Sonic Cinema

Sounds, Visions and Insights by Brian Skutle

3 Women

Grade : A Year : 1977 Director : Robert Altman Running Time : 2hr 4min Genre : ,
Movie review score
A

Watching Robert Altman’s “3 Women” for the first time was a jarring experience. In a good way, I should say. When I think Altman I’ve often thought of sprawling stories with massive ensemble casts, whether it’s “Short Cuts,” “Nashville” or even “Popeye.” In his 1977 film, he feels like he is doing a riff on Bergman’s “Persona,” while setting it in the modern US. The effect is curious, and fascinating to watch unfold.

The score by Gerald Busby sets the tone right away. It operates in short musical bursts over building themes, but that’s what makes it compelling. We get an ominous sense of uncertainty every time the score enters the soundtrack, and that sense of lives lacking focus- or lives being thrown out of focus- is great to watch unfold under Altman’s watchful, profound eye.

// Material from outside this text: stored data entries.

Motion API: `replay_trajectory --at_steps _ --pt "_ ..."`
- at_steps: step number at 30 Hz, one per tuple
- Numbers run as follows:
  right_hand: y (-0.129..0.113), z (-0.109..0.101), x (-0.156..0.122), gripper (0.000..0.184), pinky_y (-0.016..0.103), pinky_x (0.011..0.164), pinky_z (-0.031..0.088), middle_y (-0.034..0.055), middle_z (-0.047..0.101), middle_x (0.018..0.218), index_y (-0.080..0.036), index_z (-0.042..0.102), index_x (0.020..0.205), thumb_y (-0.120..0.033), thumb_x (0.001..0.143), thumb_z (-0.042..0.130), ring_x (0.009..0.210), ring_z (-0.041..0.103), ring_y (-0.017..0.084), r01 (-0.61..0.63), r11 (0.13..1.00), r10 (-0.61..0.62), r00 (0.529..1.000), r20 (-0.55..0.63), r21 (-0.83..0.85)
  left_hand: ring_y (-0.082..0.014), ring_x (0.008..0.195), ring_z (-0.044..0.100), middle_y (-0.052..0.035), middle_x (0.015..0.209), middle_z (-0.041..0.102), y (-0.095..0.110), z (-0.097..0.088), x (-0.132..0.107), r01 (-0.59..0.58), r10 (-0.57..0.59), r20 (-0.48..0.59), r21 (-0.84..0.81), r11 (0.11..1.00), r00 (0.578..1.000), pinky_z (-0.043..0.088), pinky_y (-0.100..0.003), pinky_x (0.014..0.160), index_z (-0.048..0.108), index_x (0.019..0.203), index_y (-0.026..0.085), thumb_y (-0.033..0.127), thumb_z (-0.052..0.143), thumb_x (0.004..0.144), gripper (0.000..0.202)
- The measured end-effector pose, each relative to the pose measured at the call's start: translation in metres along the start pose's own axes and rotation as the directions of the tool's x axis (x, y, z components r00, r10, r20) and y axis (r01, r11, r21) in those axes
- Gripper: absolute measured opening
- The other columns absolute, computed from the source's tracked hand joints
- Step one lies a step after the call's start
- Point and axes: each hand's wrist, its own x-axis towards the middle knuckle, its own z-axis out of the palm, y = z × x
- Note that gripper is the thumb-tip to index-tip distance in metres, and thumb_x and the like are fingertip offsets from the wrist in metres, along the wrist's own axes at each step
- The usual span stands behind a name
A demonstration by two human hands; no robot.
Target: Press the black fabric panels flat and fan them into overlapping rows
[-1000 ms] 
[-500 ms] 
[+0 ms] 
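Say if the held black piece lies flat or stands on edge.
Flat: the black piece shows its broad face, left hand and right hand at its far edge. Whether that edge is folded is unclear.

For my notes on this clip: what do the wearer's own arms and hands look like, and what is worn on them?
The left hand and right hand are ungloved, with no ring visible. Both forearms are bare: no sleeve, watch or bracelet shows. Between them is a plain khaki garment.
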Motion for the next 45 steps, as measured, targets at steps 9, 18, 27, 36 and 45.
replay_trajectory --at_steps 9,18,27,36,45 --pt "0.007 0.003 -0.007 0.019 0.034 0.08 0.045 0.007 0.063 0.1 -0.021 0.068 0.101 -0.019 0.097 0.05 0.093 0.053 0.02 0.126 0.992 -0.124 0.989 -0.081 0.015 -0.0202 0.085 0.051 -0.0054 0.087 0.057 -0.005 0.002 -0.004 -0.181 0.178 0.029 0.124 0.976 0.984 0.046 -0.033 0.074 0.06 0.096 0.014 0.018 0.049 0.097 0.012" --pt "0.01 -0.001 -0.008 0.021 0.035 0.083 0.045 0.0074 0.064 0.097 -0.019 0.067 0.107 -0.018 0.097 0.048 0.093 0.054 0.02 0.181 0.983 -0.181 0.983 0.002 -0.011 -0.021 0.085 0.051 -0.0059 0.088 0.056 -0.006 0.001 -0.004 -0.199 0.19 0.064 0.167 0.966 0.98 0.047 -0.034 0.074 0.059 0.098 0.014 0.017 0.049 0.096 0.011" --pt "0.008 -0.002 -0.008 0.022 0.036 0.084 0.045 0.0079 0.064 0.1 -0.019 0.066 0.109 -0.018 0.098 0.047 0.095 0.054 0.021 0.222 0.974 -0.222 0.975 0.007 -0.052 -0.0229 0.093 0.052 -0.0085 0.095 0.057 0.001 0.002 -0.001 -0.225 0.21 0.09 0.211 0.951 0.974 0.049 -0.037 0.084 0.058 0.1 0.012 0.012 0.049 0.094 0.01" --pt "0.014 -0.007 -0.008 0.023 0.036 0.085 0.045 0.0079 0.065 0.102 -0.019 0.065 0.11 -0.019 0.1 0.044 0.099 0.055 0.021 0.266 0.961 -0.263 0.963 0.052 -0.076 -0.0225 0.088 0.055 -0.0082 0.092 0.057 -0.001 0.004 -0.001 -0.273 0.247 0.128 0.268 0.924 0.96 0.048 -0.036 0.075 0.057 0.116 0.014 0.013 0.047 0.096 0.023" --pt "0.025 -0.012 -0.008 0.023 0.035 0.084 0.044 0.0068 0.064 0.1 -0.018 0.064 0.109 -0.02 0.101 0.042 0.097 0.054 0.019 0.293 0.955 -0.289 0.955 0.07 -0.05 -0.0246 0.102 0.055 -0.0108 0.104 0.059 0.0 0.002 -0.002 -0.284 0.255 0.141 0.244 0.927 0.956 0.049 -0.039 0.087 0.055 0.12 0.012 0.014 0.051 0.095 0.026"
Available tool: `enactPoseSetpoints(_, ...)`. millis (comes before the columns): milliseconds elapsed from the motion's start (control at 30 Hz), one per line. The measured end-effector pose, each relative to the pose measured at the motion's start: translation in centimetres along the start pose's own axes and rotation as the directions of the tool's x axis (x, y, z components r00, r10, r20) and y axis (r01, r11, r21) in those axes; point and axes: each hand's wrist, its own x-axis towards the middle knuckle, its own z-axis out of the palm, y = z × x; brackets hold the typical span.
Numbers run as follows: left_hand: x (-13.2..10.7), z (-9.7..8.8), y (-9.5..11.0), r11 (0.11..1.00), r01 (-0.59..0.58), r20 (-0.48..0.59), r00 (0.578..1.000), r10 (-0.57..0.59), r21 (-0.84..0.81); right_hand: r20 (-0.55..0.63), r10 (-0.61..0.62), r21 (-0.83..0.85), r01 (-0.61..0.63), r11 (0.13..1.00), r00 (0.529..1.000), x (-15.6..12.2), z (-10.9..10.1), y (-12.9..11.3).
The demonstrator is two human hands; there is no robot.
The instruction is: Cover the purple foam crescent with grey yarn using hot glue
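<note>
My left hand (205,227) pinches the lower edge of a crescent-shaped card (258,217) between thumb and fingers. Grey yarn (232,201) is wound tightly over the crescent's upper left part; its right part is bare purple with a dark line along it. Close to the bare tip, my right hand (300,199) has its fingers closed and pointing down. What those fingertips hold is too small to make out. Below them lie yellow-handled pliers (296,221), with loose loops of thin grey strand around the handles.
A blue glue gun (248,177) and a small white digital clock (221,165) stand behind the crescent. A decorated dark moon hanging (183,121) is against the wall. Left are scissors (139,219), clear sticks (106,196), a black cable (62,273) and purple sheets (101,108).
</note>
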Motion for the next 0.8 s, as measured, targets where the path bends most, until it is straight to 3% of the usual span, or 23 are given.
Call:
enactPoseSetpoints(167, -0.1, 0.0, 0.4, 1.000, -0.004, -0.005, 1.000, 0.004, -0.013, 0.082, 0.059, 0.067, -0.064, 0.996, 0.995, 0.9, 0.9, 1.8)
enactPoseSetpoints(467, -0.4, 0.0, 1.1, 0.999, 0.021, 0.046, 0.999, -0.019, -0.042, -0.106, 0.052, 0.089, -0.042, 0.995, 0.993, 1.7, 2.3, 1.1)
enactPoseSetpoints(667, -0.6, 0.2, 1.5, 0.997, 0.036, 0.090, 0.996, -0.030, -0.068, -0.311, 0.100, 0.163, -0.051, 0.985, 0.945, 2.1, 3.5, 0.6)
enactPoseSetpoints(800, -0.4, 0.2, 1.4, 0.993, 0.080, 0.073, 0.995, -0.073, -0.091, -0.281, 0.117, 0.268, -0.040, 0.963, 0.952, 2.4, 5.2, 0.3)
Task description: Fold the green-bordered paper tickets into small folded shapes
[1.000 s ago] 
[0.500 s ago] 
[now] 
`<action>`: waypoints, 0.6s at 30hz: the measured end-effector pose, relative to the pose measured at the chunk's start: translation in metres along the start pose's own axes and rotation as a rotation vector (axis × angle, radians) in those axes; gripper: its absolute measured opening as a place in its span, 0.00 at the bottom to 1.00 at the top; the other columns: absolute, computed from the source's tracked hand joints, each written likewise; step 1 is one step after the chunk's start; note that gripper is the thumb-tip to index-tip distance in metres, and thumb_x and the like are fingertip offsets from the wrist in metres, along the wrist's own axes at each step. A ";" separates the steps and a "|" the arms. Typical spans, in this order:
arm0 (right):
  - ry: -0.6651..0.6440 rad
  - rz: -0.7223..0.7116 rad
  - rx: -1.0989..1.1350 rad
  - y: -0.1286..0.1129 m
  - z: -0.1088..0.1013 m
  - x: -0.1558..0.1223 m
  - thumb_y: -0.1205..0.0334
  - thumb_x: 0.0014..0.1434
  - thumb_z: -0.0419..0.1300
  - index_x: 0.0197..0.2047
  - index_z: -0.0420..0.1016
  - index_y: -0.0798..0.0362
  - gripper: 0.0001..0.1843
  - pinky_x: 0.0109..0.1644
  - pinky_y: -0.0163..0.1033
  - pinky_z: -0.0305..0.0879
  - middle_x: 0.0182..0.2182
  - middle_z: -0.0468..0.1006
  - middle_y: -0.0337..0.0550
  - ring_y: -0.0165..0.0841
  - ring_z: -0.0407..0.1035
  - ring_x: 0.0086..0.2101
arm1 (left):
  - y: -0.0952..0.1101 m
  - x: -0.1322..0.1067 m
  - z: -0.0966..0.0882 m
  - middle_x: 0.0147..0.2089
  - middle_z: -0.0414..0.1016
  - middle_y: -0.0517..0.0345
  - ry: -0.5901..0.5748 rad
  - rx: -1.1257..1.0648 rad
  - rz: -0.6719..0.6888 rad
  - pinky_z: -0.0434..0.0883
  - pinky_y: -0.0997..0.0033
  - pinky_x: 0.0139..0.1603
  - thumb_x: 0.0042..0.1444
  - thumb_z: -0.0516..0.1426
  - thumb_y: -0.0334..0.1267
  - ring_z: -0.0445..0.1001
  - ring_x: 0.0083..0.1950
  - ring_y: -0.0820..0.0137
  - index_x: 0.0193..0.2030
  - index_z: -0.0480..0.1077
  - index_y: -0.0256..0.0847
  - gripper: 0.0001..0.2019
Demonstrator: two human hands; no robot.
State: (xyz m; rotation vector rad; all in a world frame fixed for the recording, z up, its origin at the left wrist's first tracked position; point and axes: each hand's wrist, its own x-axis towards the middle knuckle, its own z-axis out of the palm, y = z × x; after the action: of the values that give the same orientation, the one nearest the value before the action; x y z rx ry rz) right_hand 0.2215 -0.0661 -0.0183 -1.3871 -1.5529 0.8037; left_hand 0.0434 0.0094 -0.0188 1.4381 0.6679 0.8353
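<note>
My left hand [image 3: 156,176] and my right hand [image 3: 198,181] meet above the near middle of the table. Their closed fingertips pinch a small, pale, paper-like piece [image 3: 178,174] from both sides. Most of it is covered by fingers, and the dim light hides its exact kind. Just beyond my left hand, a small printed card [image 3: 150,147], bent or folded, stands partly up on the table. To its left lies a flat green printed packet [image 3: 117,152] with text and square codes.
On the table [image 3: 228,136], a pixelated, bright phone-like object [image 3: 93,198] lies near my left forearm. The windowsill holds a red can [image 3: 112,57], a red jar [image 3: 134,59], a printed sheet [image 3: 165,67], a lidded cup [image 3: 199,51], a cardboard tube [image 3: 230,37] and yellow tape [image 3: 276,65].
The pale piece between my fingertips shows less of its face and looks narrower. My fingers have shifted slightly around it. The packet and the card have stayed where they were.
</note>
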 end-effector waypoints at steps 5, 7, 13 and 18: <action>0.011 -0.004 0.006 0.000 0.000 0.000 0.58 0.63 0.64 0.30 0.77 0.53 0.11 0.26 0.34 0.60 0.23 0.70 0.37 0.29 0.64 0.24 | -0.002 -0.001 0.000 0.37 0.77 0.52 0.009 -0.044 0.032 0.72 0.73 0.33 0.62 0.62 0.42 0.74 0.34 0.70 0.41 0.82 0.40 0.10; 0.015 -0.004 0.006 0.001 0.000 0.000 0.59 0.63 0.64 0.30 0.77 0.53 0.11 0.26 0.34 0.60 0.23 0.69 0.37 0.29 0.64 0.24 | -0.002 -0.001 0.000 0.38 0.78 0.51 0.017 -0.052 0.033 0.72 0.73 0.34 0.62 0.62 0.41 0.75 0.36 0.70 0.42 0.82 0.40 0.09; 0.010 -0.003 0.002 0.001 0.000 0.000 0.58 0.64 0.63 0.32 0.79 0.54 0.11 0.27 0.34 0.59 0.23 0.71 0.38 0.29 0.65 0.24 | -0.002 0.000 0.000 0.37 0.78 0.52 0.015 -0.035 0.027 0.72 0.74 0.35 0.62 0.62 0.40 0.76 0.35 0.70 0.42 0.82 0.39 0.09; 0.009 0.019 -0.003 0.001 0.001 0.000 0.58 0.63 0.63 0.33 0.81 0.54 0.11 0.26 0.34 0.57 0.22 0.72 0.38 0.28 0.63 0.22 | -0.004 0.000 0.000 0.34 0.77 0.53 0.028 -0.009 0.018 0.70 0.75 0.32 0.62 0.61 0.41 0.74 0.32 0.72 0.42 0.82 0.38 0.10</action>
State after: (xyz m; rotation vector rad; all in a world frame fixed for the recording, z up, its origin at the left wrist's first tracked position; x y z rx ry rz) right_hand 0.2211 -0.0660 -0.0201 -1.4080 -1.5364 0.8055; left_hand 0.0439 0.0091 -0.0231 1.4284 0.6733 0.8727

“3 Women” focuses on two young women who work as physical therapists- Pinky (Sissy Spacek), a shy teenager just in from Texas, and Millie (Shelley Duvall), who’s beautiful and vain, and takes Pinky in as a roommate. The two become friendly, but whether they become friends is another matter entirely. Millie is an extrovert who enjoys spending time with other people and partying; Pinky is introverted, and becomes co-dependent of Millie in her life. Their apartment complex is owned by Edgar Hart (Robert Fortier) and his artistic wife, Willie (Janice Rule), a mother-to-be who has created striking art in the apartment complex’s pool. Willie is the third woman of the title, and as the film builds closer to its climax, her part in the narrative will become clearer, as the women’s identities feel more and more intertwined.

It is said that the idea for “3 Women,” which Altman wrote with Patricia Resnick (who is uncredited), came from a dream Altman had, and that makes a lot of sense. The film moves with the free-form structure of a dream (which is to say, no structure at all), and in moments and situations where we feel as though reality is presented to us, something occurs that shatters that idea in our minds. We are unsure about the truth these women seem to possess in the beginning of the film by the time we reach the third act; their relationships with each other, and their lives, seem to shift and meld together in ways that are surreal, but also expertly controlled by Altman.

Watching Sissy Spacek at this point in her career is always an interesting experience. I saw “Carrie” and “Badlands” for the first time many years ago, but I’m much more familiar with her work in later films like “JFK,” “The Straight Story” and “In the Bedroom,” among others. It’s a night-and-day contrast with her in those later films compared to her as a mousy, unassuming young woman in these ’70s films, and “3 Women” just confirms that for me. (It’s been a while since I’ve watched “Badlands,” though, so that may be rewatched in the future.) As Pinky, her innocence and curiosity is beautifully contrasted by Duvall’s Millie, who is a woman who seems invested in her job, but also seems like someone who doesn’t want to do it forever. Outside of “Popeye” and “The Shining,” I’m not as familiar with Duvall, and this is a great film to begin expanding my familiarity with her with. She is remarkable as a woman who only needed a roommate for rent purposes, but finds that she is getting into more than she bargained for with Pinky. Pushed in one direction, this would be a “Single White Female”-type thriller, but the way Altman constructs it, we see women struggling to find their place in the world, and sometimes having to upend how they view life in order to accomplish that. It’s exciting to see how Altman and his leading ladies in this film find the right balance for this story. I’m grateful I’ve finally arrived to watching it.